Por: Rodrigo Carreiro
Os grandes estúdios de Hollywood sempre apostaram nos filmes de monstros como um dos mais lucrativos filões do mercado cinematográfico. A Universal, por exemplo, se consolidou como uma das maiores firmas distribuidoras ao bancar simultaneamente, ainda na década de 1930, diversas franquias do estilo (Lobisomem, Frankenstein, Múmia). Diversas gerações já passaram pelas salas escuras desde então, mas o gênero jamais perdeu a popularidade. Ao tornar-se o filme de maior bilheteria no país de origem em todos os tempos, “O Hospedeiro” (Gwoemul, Coréia do Sul, 2006) provou isso mais uma vez. De quebra, o filme ainda foi aclamado como renovador do filão, que há muitos anos apenas repetia fórmulas, sem apresentar novidades.
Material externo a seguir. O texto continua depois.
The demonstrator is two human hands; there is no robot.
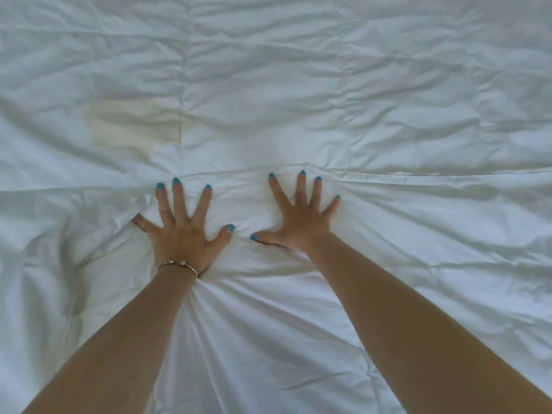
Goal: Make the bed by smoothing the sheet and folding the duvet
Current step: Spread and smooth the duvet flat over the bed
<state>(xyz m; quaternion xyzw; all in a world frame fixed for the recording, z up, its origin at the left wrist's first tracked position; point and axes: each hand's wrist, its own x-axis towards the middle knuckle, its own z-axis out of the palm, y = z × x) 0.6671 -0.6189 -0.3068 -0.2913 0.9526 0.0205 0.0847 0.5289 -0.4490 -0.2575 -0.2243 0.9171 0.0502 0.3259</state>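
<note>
Your forearms reach out over the white duvet, which fills the view, folded edge crossing just beyond your fingertips. Left hand and right hand press flat, fingers spread, grasping nothing. Many wrinkles remain; smoothing looks unfinished.

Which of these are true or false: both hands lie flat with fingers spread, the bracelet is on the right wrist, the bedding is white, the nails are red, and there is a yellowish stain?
1. Both the left hand and the right hand press flat on the bedding, fingers spread. True.
2. The bracelet is on the right wrist. False: it is on the left wrist.
3. The bedding is white. True.
4. The nails are red. False: they are teal.
5. A yellowish stain lies beyond the left hand. True.
</note>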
Na verdade, o jovem diretor Joon-Ho Bong não precisou pesquisar muito para fazer uma pequena e despretensiosa pérola do horror oriental. Bastou recorrer a “Tubarão” (1975), o primeiro grande sucesso de Steven Spielberg, e verdadeira aula de como extrair drama genuíno das situações potencialmente inverossímeis. O cineasta ainda diz que tentou, como em “Sinais” (2002), de M. Night Shyamalan, manter o foco do filme não sobre o monstro em si, mas sobre a forma como o aparecimento dele desequilibra a estabilidade de uma família, que precisa destruir a ameaça para poder continuar unida. Em última instância, portanto, Bong quis fazer um filme familiar que fizesse a platéia sentir medo, rir, chorar e se identificar com os heróis. E conseguiu.
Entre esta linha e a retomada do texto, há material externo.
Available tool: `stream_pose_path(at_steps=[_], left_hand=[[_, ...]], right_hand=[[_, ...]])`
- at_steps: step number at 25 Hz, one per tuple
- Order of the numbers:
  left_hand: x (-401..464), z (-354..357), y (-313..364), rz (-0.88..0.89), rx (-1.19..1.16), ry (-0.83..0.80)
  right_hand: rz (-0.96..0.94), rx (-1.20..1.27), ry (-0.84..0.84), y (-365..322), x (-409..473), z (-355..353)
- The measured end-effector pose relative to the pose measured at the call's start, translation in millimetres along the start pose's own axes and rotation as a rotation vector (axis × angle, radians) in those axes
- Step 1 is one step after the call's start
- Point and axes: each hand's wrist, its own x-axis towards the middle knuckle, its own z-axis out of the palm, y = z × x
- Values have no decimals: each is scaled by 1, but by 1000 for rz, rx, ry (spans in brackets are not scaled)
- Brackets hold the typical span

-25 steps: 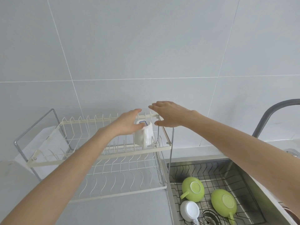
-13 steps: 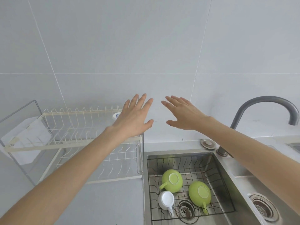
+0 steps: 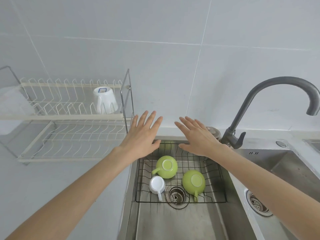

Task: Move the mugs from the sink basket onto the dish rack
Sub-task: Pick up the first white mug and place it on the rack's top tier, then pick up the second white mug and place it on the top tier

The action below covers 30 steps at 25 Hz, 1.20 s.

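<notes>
Over sink basket (image 3: 223,186), flat empty hands (image 3: 143,137).

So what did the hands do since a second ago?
The left hand let go of the white mug, leaving it upside down on the dish rack's upper tier. Both hands, the right hand too, came over to the sink basket, open and empty. Two green mugs and the small white mug stayed put.
</notes>
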Motion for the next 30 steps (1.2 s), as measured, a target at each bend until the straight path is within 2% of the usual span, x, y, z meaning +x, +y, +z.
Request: stream_pose_path(at_steps=[9,16,24,30], left_hand=[[-4,78,15,-85,-68,-263],[-15,149,17,-162,-132,-500],[-21,220,18,-298,-278,-623],[-12,251,17,-353,-308,-701]], right_hand=[[-10,120,-97,12,-3,78],[9,238,-291,4,1,153],[45,346,-496,-7,5,230],[78,480,-523,-20,14,262]])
Curiosamente, com menos de 10 minutos de projeção, o cineasta quebra uma das regras de ouro do gênero: logo na terceira cena do filme, e em plena luz do dia, ele mostra a cara do monstro. As duas cenas anteriores são prólogos que funcionam como explicação – em clima de sátira política – para a origem do mutante. Na primeira, que se passa em 1999, um militar norte-americano ordena a um funcionário que despeje dejetos químicos nos esgotos que desembocam no rio Han. No ano seguinte, pescadores esbarram num filhote mutante de peixe. Aí o filme dá um salto de seis anos para, na cena seguinte, exibir o primeiro ataque do monstro, em uma praia do rio. É uma seqüência longa, claramente decalcada de “Tubarão”, que equilibra tensão e humor em doses iguais, e apresenta os protagonistas – os membros de uma família disfuncional que possuem uma lanchonete no local.
A partir daí, o enredo se desenvolve a partir de uma premissa muito simples: o monstro rapta a caçula da família (Du-Na Bae), e os demais membros precisam se unir para resgatá-la. Nada muito original. É o modo como o cineasta coreano trata a história, a partir deste ponto, que transforma “O Hospedeiro” em um excelente filme. Para começar, Bong não tem medo de fazer um coquetel alucinado de gêneros. Ele vai do suspense de congelar os ossos (as cenas que mostram a criança raptada, dentro do covil do monstro, nos canos de esgoto da cidade) a trechos de comédia pastelão (quase todas as aparições do pai da criança), passando por cenas de angústia absoluta (a lobotomia). Impressiona a naturalidade com que essas cenas são costuradas, em um filme coeso e criativo.
O mais importante é que, com tanta coisa acontecendo na tela, o cineasta jamais esquece que o cerne do filme, o seu centro emocional, está na questão familiar. O pai, o avô e os dois tios da menina gritam, se desentendem, discutem até chegar às raias da pancadaria, mas tudo desemboca numa conclusão brilhante, que funciona em dois níveis complementares. Cada membro do quarteto precisa passar adiante um pedaço da informação, para que o resgate possa ser um sucesso, e isto não apenas dá à história um andamento eletrizante, mas também encarna muito bem o tema da união familiar. Afinal, sem confiança irrestrita de cada personagem nos demais, não seria possível que o filme desembocasse num confronto épico entre o monstro e os heróis. E se você acha que sabe como tudo vai terminar, espere até o fim.
Vale ressaltar, ainda, que o filme confia sem medo nas imagens computadorizadas (CGI) da criatura, apresentando-a em diversas cenas à luz do dia, ao contrário do que ocorre com muitos filmes hollywoodianos de orçamento mais abastado (“Demolidor”, “Motoqueiro Fantasma”). A qualidade do CGI é excelente, e o design do monstro, desenhado pela Weta (a empresa neozelandesa de Peter Jackson, responsável pelos efeitos de “O Senhor dos Anéis”), homenageia duas das mais respeitáveis franquias de monstros, Alien e Godzilla, sem deixar de ter uma aparência única – lembra um bagre gigante que se movimenta como um chimpanzé. Ao mesmo tempo engraçado e assustador. Como o filme.